Classroom observation data show that the average number of active speeches per class in the experimental group (18.5 times) is three times that of the control group (6.2 times), and the participation rate in group discussions (92%) is significantly higher than that of the control group (65%). This further confirms the enhancing effect of short videos on teaching interactivity and more accurately captures the impact of short videos on classroom participation. This study subdivided classroom interaction behaviors into four categories: active questioning (students voluntarily ask questions to teachers or classmates), group discussion (expression during group discussion), class-wide sharing (oral presentation to the whole class), and submission of oral video (asynchronous interaction task after class). The cumulative frequency over 16 weeks was calculated, and the results are shown in Figure 4.

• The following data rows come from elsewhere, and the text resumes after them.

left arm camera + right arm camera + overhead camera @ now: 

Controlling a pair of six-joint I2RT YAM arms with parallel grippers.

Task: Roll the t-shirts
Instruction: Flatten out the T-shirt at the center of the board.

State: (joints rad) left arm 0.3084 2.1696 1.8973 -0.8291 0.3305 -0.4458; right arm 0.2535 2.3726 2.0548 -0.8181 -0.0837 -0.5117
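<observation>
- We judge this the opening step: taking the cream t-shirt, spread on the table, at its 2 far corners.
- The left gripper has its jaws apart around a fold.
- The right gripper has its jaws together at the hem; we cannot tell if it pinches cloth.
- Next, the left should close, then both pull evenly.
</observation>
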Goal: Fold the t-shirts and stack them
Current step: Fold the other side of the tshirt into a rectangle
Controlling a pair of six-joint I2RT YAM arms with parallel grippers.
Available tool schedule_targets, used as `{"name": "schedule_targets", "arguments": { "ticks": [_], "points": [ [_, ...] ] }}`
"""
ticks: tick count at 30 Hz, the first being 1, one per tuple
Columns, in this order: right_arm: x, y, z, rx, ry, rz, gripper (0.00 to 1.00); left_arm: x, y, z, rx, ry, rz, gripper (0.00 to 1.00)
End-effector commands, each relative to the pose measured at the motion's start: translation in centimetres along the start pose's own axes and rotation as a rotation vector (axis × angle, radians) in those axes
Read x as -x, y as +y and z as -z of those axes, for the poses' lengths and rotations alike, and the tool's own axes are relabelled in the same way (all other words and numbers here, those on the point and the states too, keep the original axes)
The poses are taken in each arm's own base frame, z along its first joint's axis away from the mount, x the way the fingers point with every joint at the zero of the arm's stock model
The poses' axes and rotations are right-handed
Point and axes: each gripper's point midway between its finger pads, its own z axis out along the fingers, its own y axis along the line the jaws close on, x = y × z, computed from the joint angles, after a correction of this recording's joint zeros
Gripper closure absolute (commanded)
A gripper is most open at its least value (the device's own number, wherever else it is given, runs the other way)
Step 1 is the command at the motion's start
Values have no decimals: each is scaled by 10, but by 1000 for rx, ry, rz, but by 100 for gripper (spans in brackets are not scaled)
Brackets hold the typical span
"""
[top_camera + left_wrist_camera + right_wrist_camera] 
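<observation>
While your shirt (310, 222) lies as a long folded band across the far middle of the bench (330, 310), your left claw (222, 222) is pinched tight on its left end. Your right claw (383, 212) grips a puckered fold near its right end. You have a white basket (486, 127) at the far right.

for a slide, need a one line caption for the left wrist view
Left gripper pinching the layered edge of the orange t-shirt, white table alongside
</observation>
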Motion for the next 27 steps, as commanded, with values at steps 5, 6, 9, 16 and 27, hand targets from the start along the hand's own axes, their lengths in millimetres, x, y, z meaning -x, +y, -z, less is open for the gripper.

Figure 4 Comparison of the cumulative frequency of classroom interaction behavior between the two group over 16 weeks.

As can be seen from Figure 4, the experimental group was more active in all types of interactions. Among them, the frequency of active questioning differed the most (8.2 $\pm$ 2.3 in the experimental group vs. 2.1 $\pm$ 1.5 in the control group, reaching 3.9 times). Because the content of short videos often involves cultural differences (such as foreign festival customs) and local slang (such as “hit the hay” for sleeping), it stimulates students’ desire to explore and prompts them to actively seek verification. The submission of oral video was an exclusive task for the experimental group (cumulative 14.5 $\pm$ 2.1 times per person). This type of asynchronous output task allowed students to repeatedly record and modify, reducing the anxiety of oral expression and thereby increasing the frequency of sharing throughout the class (6.8 $\pm$ 1.8 for the experimental group vs. 2.5 $\pm$ 1.2 for the control group, 2.7 times). The differences in speeches within the groups were relatively small (1.9 times), as both groups had group discussion tasks. However, the experimental group’s discussions revolved around short video content (such as how to adapt supermarket shopping conversations), with more specific topics, avoiding the predicament of having nothing to say in traditional discussions. This result indicates that short videos not only increase the frequency of interaction but also deepen the quality of interaction.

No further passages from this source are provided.